Il prévient également "Dans de rares cas, on peut aussi avoir une élévation des transaminases. C'est-à-dire une perturbation hépatique qui va nécessiter une surveillance supplémentaire. Si cela s'aggrave ou se maintient dans le temps, il peut être nécessaire d'arrêter le traitement".
Les IRS mixtes : attention à la pression artérielle
Les inhibiteurs de la recapture de la sérotonine et de la noradrénaline (IRSNA) ou IRS mixtes, agissent sur le système sérotoninergique et noradrénergique. C'est le second type d’antidépresseur le plus prescrit. "Ils ont des effets thérapeutiques et secondaires similaires aux IRS".
Concernant les répercussions, on peut citer des tremblements, des vertiges, une baisse de la prise alimentaire, une tendance à la constipation ou encore une anorgasmie. "Et particulièrement pour cette classe, une hausse de la pression artérielle. Surtout chez les patients qui ont hypertension artérielle mal équilibrée ou non-diagnostiquée. Il faut être attentif", souligne le professeur Emmanuel Haffen
Les autres antidépresseurs : baisse de la vigilance
Il existe d'autres antidépresseurs n'entrant pas dans les classes mentionnées auparavant. On distingue 3 molécules : miansérine, mirtazapine et tianeptine.
Les patients qui prennent ces médicaments peuvent montrer une baisse de la vigilance. Il est ainsi déconseillé de conduire des véhicules ou d'utiliser des machines.

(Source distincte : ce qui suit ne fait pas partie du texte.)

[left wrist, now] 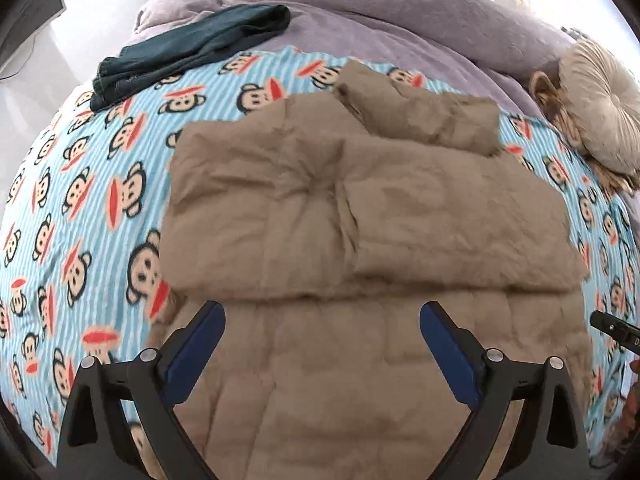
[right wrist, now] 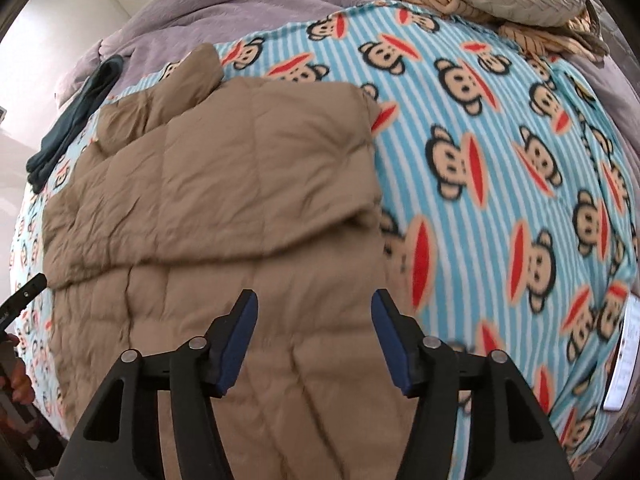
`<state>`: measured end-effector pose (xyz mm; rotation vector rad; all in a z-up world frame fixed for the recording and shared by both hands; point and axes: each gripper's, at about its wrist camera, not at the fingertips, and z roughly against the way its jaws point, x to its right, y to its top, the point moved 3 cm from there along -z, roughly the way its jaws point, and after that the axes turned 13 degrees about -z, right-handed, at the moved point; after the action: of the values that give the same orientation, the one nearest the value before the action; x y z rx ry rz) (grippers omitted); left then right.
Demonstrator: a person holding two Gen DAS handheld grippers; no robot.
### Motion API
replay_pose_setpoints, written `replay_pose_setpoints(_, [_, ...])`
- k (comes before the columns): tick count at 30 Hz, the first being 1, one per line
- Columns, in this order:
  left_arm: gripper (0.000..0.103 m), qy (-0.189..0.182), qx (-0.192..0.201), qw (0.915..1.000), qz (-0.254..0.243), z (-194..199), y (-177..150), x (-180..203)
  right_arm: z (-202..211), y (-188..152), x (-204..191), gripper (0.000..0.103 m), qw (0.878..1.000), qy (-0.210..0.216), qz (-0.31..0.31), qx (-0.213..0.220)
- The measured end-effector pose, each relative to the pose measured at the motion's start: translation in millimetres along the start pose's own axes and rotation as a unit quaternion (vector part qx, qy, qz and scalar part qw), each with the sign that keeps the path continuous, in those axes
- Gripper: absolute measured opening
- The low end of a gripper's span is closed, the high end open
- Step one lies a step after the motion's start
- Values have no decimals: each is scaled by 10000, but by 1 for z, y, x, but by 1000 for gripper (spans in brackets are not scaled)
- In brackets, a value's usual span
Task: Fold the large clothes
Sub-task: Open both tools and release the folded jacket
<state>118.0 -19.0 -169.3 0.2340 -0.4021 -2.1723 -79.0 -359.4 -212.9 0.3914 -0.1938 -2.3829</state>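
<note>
A large tan quilted coat point(left wrist: 360, 216) lies flat on the bed, its sleeves folded across the upper body and its hood at the far end. It also shows in the right wrist view point(right wrist: 224, 184). My left gripper point(left wrist: 322, 316) is open and empty, hovering over the coat's lower part. My right gripper point(right wrist: 314, 304) is open and empty over the coat's right lower edge. The right gripper's tip point(left wrist: 612, 328) shows at the right edge of the left wrist view. The left gripper's tip point(right wrist: 24, 296) shows at the left edge of the right wrist view.
The bed has a blue striped monkey-print blanket point(left wrist: 80, 184), also seen in the right wrist view point(right wrist: 500, 160). Folded dark teal clothes point(left wrist: 188, 52) lie at the far left. A purple quilt point(left wrist: 400, 12) lies behind. A beige cushion point(left wrist: 600, 120) sits far right. A white phone-like object point(right wrist: 624, 356) lies at right.
</note>
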Motion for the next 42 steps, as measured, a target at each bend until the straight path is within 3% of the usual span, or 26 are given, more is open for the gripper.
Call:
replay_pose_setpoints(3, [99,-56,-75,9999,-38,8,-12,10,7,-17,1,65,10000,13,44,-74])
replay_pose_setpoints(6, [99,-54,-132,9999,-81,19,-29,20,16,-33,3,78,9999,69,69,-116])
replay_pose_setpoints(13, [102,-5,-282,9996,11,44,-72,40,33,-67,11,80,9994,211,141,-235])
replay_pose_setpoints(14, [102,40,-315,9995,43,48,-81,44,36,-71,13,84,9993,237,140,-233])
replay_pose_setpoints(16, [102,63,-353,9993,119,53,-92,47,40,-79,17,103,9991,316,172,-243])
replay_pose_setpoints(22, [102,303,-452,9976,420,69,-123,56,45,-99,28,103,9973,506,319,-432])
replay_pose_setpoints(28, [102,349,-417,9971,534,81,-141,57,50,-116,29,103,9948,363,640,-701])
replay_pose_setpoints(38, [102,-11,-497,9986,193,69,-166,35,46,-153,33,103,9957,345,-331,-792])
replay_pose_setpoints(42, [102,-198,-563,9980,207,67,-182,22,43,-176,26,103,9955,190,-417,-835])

Avec la prise de ces traitements, une augmentation de l'appétit est observée. Ceci peut par conséquent conduire à une prise de poids.

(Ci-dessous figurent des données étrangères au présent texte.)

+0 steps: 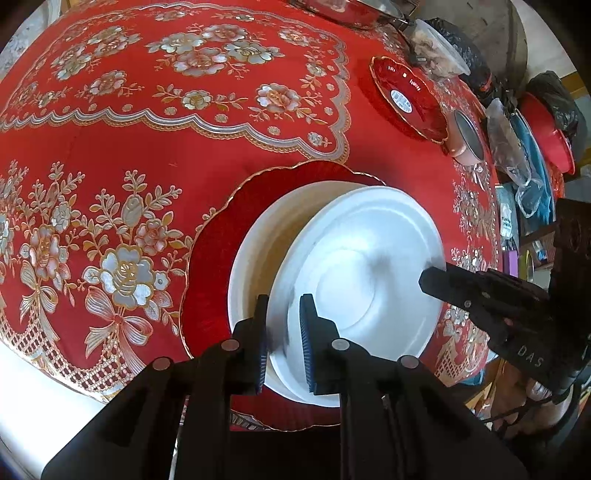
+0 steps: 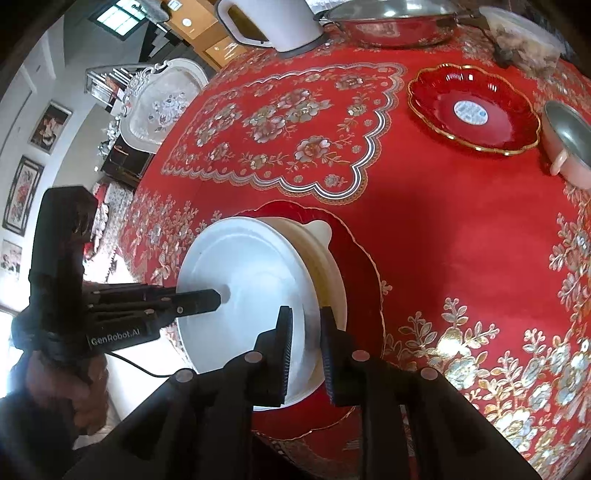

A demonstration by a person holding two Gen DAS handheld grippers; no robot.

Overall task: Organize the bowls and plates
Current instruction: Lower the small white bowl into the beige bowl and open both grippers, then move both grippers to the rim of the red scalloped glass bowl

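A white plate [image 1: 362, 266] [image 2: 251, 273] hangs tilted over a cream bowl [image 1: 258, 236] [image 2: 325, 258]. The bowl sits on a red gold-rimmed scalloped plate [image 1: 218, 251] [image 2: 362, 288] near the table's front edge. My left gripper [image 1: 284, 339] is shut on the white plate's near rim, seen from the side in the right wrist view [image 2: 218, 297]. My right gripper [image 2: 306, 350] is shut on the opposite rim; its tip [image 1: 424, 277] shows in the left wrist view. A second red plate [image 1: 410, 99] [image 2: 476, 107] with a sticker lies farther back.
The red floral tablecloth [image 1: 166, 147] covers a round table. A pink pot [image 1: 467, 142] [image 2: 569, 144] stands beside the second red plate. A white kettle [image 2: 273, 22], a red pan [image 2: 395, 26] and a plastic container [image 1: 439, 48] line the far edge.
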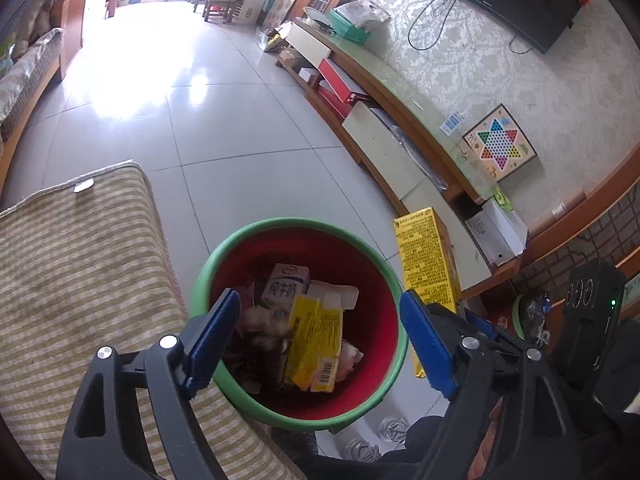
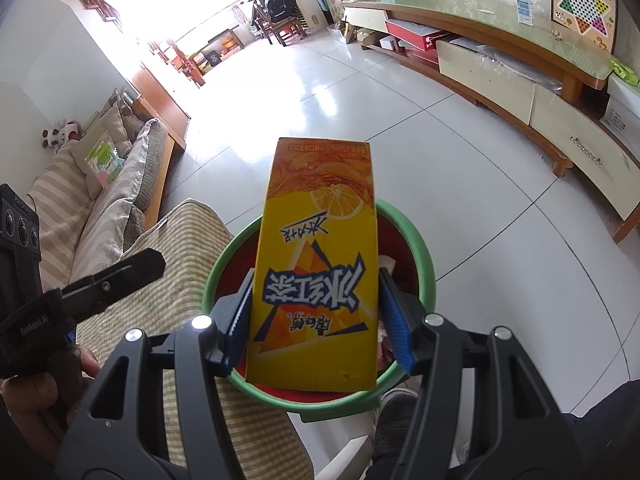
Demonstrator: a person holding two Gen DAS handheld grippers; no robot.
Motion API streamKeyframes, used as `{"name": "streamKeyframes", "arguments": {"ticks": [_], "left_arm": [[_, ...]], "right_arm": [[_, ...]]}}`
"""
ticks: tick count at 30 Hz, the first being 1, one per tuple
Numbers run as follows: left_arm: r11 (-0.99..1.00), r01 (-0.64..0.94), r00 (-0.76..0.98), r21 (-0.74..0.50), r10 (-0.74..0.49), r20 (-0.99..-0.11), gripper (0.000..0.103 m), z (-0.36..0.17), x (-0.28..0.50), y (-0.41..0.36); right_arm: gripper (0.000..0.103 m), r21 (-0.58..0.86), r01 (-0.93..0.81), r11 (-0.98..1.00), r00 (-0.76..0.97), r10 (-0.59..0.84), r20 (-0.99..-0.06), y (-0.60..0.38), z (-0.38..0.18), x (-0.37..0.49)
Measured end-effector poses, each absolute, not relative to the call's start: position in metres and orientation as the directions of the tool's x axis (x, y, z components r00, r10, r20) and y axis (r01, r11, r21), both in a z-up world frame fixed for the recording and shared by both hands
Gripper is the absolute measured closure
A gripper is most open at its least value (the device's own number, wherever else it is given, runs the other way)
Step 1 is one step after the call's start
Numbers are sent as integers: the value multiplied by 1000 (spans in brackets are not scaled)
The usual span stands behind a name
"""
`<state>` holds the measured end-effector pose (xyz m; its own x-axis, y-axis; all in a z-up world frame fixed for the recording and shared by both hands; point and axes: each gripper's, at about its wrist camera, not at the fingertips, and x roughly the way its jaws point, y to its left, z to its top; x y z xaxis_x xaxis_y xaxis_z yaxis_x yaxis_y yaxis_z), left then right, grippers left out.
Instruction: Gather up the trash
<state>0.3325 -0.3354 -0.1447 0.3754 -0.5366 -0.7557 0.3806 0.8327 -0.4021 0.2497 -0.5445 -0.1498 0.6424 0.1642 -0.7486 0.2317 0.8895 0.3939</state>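
Observation:
A round bin with a green rim (image 1: pixel 288 224) and a red inside stands on the floor beside a striped cushion. In it lie a white milk carton (image 1: pixel 282 284), a flattened yellow carton (image 1: pixel 316 344) and other scraps. My left gripper (image 1: pixel 320 300) hangs open over the bin with nothing between its blue pads. My right gripper (image 2: pixel 316 280) is shut on a tall yellow iced-tea carton (image 2: pixel 320 216), held upside down above the bin's rim (image 2: pixel 424 256). The same carton (image 1: pixel 426 260) shows at the bin's right edge in the left wrist view.
The striped cushion (image 1: pixel 80 280) lies against the bin's left side. A long wooden TV cabinet (image 1: pixel 400 92) runs along the right wall. Glossy floor tiles (image 1: pixel 200 100) stretch ahead. A person's shoe (image 2: pixel 396 412) is just below the bin, and a hand (image 2: pixel 36 392) holds the left gripper.

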Motion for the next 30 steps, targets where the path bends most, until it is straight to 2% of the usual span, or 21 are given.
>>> {"name": "streamKeyframes", "arguments": {"ticks": [8,13,15,22,25,30], "left_arm": [[871,364,481,-329,-479,-735,24,-119,330,-309],[883,346,508,-316,-460,-728,24,-107,327,-288],[886,337,516,-318,-456,-725,24,-102,325,-278],[914,315,578,-256,-399,-712,23,-74,300,-233],[934,286,629,-215,-352,-693,9,-57,280,-204],[964,225,702,-144,-263,-662,8,-27,242,-149]], "right_arm": [[46,381,201,902,632,177,-754,-537,-148,257],[12,353,190,916,638,158,-753,-525,-139,259],[6,348,184,919,649,152,-746,-519,-132,259],[5,316,152,936,665,140,-734,-483,-101,256],[5,292,111,950,682,141,-718,-457,-83,248],[5,220,36,975,724,126,-678,-399,-50,228]]}}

Des sécheresses buccales, des étourdissements et des vertiges sont également rapportés. La tianeptine peut aussi conduire une atteinte hépatique tandis que la mirtazapine peut provoquer des troubles digestifs. Emmanuel Haffen prévient également “il y a aussi eu un petit warning sur les conduites addictives. Quelques cas d'abus ont été décrits” avec la tianeptine.
Traitement de la dépression : que faire face aux effets secondaires ?

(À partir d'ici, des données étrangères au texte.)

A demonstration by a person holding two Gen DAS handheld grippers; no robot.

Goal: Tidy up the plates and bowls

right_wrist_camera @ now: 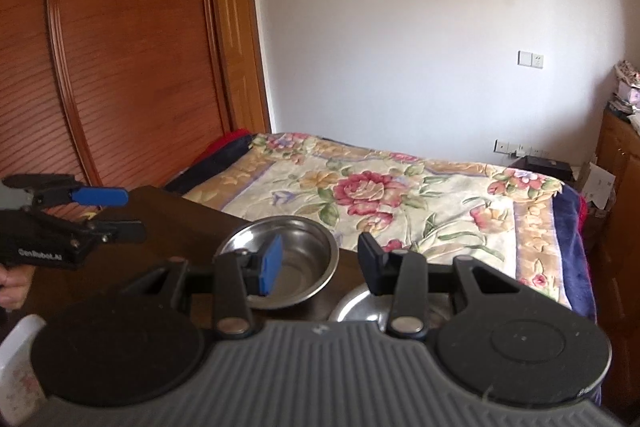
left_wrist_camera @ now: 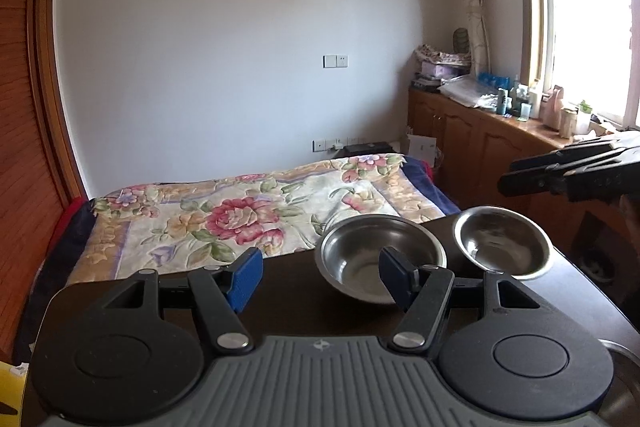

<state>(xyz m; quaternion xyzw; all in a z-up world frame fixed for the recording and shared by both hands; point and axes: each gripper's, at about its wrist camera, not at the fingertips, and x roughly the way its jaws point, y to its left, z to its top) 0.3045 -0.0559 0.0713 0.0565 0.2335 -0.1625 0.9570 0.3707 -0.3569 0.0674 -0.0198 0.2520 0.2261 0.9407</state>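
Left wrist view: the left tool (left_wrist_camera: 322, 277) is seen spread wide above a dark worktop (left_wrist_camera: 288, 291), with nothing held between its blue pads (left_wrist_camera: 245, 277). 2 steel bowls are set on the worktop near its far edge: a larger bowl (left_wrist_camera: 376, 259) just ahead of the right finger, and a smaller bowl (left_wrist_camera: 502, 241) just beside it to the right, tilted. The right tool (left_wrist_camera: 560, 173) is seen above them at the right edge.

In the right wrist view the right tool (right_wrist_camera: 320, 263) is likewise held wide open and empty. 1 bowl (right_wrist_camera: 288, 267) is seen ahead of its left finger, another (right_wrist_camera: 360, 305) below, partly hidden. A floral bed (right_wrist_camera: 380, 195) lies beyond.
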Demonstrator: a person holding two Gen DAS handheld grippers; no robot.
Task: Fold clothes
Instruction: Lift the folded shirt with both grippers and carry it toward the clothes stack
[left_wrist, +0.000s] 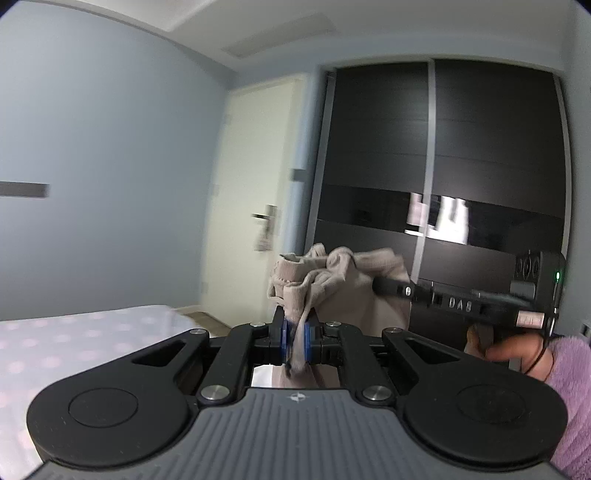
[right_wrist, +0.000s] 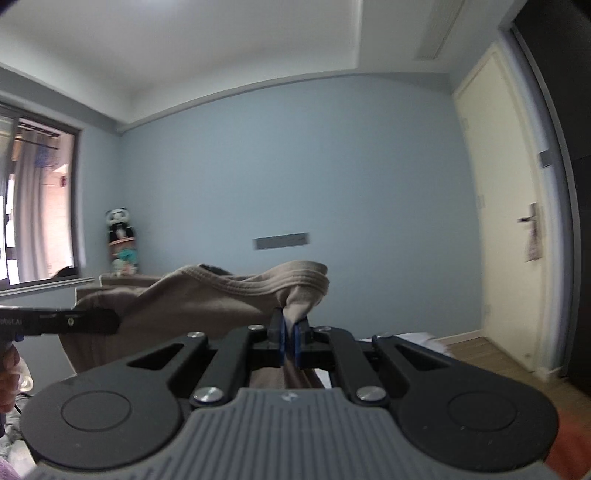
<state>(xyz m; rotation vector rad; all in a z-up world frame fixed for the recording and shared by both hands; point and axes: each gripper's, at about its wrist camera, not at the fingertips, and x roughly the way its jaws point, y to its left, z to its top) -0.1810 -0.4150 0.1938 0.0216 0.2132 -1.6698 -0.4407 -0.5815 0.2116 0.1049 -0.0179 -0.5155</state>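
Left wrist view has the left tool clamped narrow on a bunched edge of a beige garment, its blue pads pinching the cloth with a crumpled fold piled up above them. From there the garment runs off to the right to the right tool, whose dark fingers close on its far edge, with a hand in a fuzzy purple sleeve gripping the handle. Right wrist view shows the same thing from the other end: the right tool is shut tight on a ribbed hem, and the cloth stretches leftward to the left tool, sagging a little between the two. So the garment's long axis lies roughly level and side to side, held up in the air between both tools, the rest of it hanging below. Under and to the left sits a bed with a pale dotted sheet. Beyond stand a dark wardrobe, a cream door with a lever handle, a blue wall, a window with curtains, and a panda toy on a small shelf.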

Tous les individus ne montrent pas la même sensibilité face au traitement. Si les effets sont gênants ou dangereux, il faut modifier la prescription. "Généralement, si l'effet secondaire est un effet de classe, on le retrouvera aussi avec un médicament provenant de la même classe. Ainsi, si un patient souffre de nausées avec un IRS, il faudra lui prescrire un antidépresseur d'une autre classe pour mettre un terme au symptôme". En revanche, certains effets néfastes sont propres au médicament. Dans ces cas, il est possible de rester dans la même classe.
Antidépresseur : attention au syndrome de discontinuation
Une fois l'épisode dépressif maîtrisé, vient le temps de l’arrêt du traitement. Toutefois, il est préférable de ne pas le stopper brusquement, car des symptômes gênants peuvent apparaître. "Il ne s'agit pas d'un syndrome de dépendance, mais de discontinuation. C'est lié au rééquilibrage des systèmes sérotoninergiques et noradrénergiques qui étaient stimulés".
Les désordres chimiques provenant d'un arrêt brusque de la prise des psychotropes peuvent provoquer de nombreux symptômes comme des vertiges, nausées, flashes de lumière, une hypersensibilité aux bruits ou aux lumières ou encore une anxiété qui peut faire croire à une rechute. Ils apparaissent généralement dans les 2 à 4 jours après l'arrêt des médicaments.
"Ainsi, il est préférable de stopper le traitement progressivement". Ce sevrage dépendra de la durée du traitement "s'il a été pris quelques mois, il faudra quelques jours pour l'arrêter. En revanche, si les médicaments ont été pris pendant plusieurs années, il faudra plusieurs mois pour stopper le traitement".
Par ailleurs, le spécialiste met en garde contre la sous-prescription. "Pour éviter la rechute et un nouvel épisode dépressif, il faut au moins 6 mois de traitement après la guérison symptomatique. Prendre des antidépresseurs uniquement un mois ou deux augmente les risques de récurrence d'épisodes. En effet, si un patient fait un nouvel épisode, cela augmente la probabilité de rentrer dans une forme chronique de la maladie".